The main item was hamburger steaks and stew, both made of beef in which traces of radioactive cesium has been detected. But both items showed readings far below the government's provisionally set limit of 500 becquerels per kilogram.

Anada said, "I would like consumers to think about what safety means, by providing them with numerical data." That was the idea behind the unusual event, according to Anada.

He has been adamant about using pastured Iwate beef for his products, avoiding meat from livestock raised on imported formula feed.

"Beef fed on wild grass should be safer and taste richer," said Anada, who has been producing hams and other meat products without relying on chemical seasoning or additives.

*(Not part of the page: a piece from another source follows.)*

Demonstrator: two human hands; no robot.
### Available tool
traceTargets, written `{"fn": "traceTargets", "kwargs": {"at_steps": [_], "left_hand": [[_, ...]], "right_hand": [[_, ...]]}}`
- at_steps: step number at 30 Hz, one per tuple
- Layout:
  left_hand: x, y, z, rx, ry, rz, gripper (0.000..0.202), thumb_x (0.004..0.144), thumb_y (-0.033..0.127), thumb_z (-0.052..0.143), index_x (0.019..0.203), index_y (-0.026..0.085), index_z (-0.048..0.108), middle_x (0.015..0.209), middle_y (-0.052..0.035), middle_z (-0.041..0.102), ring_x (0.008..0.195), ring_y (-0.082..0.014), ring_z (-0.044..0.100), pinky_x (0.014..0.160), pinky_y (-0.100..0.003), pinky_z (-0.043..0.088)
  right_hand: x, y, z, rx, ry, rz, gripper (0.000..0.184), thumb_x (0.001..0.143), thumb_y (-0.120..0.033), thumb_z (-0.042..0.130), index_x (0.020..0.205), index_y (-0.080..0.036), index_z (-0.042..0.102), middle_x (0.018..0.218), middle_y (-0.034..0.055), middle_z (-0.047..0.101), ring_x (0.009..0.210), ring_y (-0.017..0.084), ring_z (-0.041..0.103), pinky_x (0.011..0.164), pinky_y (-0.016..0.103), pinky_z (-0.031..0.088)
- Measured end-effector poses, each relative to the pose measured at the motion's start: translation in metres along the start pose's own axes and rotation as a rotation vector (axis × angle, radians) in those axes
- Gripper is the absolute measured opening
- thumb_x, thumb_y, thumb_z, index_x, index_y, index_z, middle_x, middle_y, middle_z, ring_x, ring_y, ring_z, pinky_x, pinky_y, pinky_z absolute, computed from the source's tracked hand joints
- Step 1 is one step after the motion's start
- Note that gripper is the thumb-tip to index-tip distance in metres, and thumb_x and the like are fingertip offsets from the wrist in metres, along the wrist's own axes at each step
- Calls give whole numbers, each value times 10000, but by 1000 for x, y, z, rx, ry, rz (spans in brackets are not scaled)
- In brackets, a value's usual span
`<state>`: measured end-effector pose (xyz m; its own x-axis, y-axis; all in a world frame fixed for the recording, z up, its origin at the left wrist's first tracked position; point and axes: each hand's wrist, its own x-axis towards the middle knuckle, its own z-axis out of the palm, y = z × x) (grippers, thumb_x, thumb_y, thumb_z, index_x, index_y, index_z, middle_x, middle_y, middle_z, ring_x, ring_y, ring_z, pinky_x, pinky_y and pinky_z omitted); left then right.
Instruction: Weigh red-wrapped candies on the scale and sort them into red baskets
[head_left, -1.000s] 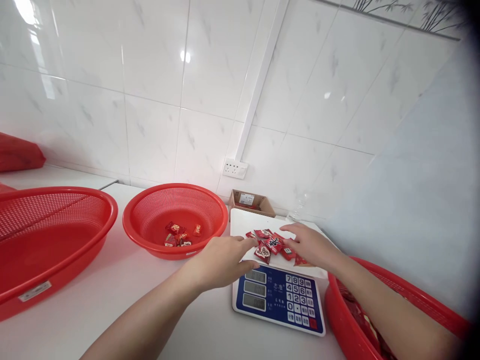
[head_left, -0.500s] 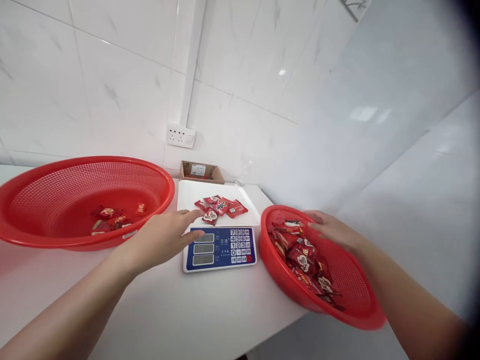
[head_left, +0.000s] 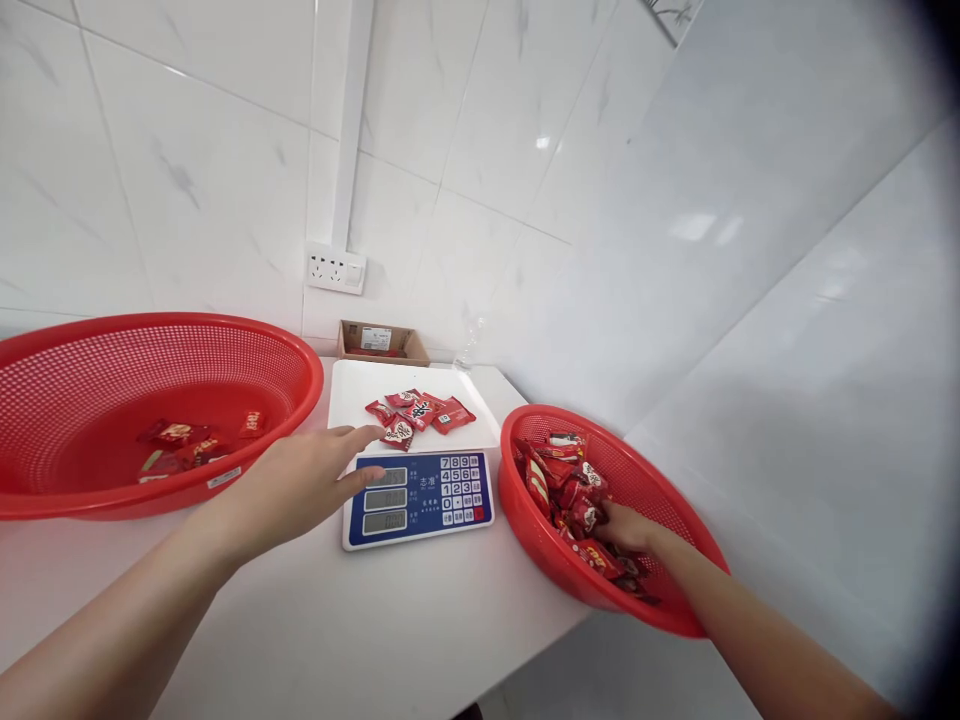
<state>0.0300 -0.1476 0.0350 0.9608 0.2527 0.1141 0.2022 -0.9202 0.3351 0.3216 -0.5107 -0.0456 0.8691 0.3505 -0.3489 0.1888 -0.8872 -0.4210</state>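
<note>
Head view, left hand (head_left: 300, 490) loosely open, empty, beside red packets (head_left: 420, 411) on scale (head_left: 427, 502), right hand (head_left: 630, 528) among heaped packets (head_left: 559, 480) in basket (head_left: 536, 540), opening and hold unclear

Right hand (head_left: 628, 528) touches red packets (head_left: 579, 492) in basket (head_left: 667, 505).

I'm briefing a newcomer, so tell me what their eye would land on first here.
Probably the bright red left basket, with some packets inside, and the red right basket, where the right hand reaches into a larger heap of packets. Between them, the scale with its blue panel stands out against the white table, with a red cluster of packets on top and the left hand at its left side.
</note>
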Motion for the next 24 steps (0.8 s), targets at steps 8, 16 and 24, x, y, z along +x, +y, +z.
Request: {"fn": "traceTargets", "kwargs": {"at_steps": [8,16,24], "left_hand": [[-2,2,-2,8,0,16,464,883,498,288,1261,287,452,1069,-60,633,884,-264,611,666,-345,454],[-2,4,-2,-3,-11,19,466,881,495,288,1263,288,456,1124,-71,616,936,-275,601,689,-350,455],[-3,1,-2,-10,14,18,481,872,507,286,1255,283,472,1073,-69,636,885,-265,612,675,-334,450]], "right_hand": [[-5,-6,-3,177,-186,200,291,713,-318,651,958,-163,620,800,66,684,645,167,637,577,274,493],[-12,-19,2,370,-173,196,113,689,-158,599,792,-125,631,826,109,692,703,181,663,683,291,517],[-13,-21,-14,613,21,83,125,713,-242,623,824,-188,610,985,66,679,911,201,630,769,286,520]]}}
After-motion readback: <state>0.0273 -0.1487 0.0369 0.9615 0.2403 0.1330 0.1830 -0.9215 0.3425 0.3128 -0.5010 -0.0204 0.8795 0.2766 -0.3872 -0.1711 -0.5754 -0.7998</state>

It was in late September that he received a call from a livestock farmer he buys meat from. He was told: "Cesium has been detected in the beef. It's lower than the provisionally approved level but what do you want us to do?"

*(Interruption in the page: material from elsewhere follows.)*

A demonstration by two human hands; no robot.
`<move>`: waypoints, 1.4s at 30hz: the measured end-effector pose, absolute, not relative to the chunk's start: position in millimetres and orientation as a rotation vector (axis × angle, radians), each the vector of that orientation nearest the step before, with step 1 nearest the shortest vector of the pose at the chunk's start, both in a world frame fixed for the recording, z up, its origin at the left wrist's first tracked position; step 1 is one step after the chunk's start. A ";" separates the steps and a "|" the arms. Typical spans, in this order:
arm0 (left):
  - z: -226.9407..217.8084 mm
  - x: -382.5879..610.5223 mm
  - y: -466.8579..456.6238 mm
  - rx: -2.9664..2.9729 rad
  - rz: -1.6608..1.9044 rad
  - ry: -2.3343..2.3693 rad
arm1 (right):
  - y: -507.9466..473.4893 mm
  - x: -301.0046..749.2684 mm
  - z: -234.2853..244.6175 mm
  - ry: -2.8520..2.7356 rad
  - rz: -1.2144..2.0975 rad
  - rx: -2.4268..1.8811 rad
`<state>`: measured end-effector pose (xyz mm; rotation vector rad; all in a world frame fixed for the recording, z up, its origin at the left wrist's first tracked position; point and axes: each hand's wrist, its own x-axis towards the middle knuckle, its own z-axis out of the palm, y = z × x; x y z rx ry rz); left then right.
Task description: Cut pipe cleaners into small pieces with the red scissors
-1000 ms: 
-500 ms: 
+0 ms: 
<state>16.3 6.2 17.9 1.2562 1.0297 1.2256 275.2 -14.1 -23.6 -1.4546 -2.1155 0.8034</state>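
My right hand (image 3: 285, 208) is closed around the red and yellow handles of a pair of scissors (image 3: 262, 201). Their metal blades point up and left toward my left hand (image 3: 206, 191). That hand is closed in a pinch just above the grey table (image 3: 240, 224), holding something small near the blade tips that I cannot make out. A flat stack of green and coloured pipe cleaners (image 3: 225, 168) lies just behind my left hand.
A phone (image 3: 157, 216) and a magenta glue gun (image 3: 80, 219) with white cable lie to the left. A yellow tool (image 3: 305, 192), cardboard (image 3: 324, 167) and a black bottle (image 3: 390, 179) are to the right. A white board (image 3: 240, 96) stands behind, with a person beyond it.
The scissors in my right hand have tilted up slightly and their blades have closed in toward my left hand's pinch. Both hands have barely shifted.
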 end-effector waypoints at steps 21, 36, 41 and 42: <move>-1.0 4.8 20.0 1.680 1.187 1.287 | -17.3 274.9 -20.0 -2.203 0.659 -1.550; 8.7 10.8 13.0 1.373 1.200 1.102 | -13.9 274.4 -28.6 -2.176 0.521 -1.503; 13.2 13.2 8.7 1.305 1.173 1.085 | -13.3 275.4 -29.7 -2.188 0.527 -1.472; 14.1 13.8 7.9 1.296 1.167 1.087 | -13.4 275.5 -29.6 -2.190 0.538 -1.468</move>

While Iwate Prefecture does not share a border with Fukushima, where a major nuclear power plant was crippled in the disaster, radioactive cesium was found in beef from cows raised there in late July and shipments from the entire prefecture were halted shortly afterwards.

The shipment ban was later lifted. The prefecture stepped up inspections of shipments and found almost all of them were free of cesium. Among the limited shipments found positive was the beef stock Anada was going to buy.

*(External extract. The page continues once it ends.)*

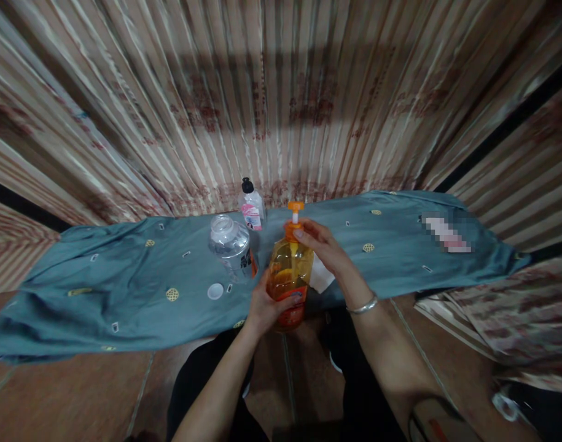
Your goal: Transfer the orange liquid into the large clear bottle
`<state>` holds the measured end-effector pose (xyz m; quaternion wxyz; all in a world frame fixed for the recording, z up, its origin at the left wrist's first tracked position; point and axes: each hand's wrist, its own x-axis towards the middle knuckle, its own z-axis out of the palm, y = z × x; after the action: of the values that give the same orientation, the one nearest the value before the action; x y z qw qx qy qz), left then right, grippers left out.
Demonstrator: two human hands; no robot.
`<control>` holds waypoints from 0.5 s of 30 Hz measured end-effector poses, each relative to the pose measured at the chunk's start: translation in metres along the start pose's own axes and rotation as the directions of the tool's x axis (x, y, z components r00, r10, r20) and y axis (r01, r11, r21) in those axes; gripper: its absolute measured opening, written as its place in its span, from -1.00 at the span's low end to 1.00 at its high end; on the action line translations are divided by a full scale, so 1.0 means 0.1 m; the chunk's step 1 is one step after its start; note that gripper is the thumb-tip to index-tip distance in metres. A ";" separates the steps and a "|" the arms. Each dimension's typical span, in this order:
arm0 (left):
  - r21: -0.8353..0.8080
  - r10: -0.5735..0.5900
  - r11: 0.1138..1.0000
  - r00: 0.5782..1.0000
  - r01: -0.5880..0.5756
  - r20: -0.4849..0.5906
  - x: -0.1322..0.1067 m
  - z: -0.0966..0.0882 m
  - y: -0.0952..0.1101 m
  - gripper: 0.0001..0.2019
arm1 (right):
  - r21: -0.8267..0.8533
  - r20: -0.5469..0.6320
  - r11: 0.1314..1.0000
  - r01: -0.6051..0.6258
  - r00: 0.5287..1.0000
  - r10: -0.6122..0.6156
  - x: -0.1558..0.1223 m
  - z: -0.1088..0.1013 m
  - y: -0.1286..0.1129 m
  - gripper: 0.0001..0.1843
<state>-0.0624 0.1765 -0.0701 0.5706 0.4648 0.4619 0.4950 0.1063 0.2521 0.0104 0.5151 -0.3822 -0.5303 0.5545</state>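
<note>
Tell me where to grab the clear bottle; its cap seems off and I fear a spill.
Wrap the body of the clear bottle at mid-height, coming from its left or near side. It stands upright with its mouth apparently open, so keep it level. The orange pump bottle, held by the left hand and right hand, crowds its right; a small bottle stands behind.

The bottle (290,277) is clear plastic, full of orange liquid, and upright. Its orange pump (295,207) rises on a white stem above the grip. The left hand (263,307) clasps the lower body at the red label. The right hand (324,245) pinches the orange collar.
</note>
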 end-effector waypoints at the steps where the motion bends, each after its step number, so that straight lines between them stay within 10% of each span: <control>1: -0.001 0.001 1.000 1.000 -0.001 0.004 0.00 0.00 0.00 -0.23 | -0.002 -0.033 1.000 -0.007 0.999 0.007 0.01 0.02 0.01 -0.45; 15: 0.022 0.008 1.000 1.000 -0.008 0.001 0.00 -0.01 -0.02 -0.25 | 0.082 0.074 0.996 -0.032 0.997 0.026 -0.01 -0.05 -0.01 -0.42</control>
<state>-0.0632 0.1762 -0.0719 0.5636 0.4731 0.4654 0.4918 0.1113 0.2518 0.0101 0.5027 -0.3477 -0.5197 0.5970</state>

Anada suspected it was positive because of grass the animals may have eaten while grazing in the mountains. He thus checked some grass and found it contained cesium.

"I was particular about organic farming but that attitude turned out to work against me," he said.

Anada said he was concerned about the livestock farmers he has long been doing business with, and felt that if he did not buy the stock, other buyers would drive the price sharply down in the market.

Since last September, he has purchased three head of cattle from the farmers at the regular price, paying a total of roughly 1 million yen.

He then sent a portion of the delivered meat for radiation checks. The results came in showing 10 to 60 Bq -- lower than the provisional limit of 500 Bq.

Since the readings were below the government-designated limit for radioactive contamination, selling the meat was allowed. But Anada said it troubled him to just put the meat on the market without letting consumers know how much cesium it contained.

Anada, who had been keen on publicizing the ingredients he uses and how he makes his products even before Fukushima, said he did not feel it was acceptable just to release details convenient to the producer but cover up anything negative. "Is that how it should be?" he asked.

At the cesium beef-tasting event, participants expressed mixed reactions.

"Radioactive substances exist in nature, so I'm not worried," said a dentist in his 40s who came with his primary school daughter. "It's a matter of your attitude." He ate beef stew, but he picked a cesium-free hamburger steak for his daughter, he said.

A company employee said, "I ate it because this was a rare opportunity I was invited to but I would never go all the way myself to make a purchase."

At around the same time, Anada started selling on the Internet hamburger steaks with a warning that 6 Bq of radioactive cesium per kilogram had been detected. Only six packs have been sold after one month, he said.

The spewing of radioactive cesium as a result of the nuclear accident cannot be undone. It is impossible to check all foodstuffs on the market for radiation and in reality, those with less than the government-set limit are on the market.

Cardboard boxes with the beef Anada bought from his business partners have gradually piled up in the freezer unit at his meat factory. He has about 750 kilograms of meat, equivalent to some 4,500 hamburgers, unsold in stock, he said.

Anada said, "By showing recognizable numerical data, I hope everyone will think about how they should face radioactive materials (in food) and live."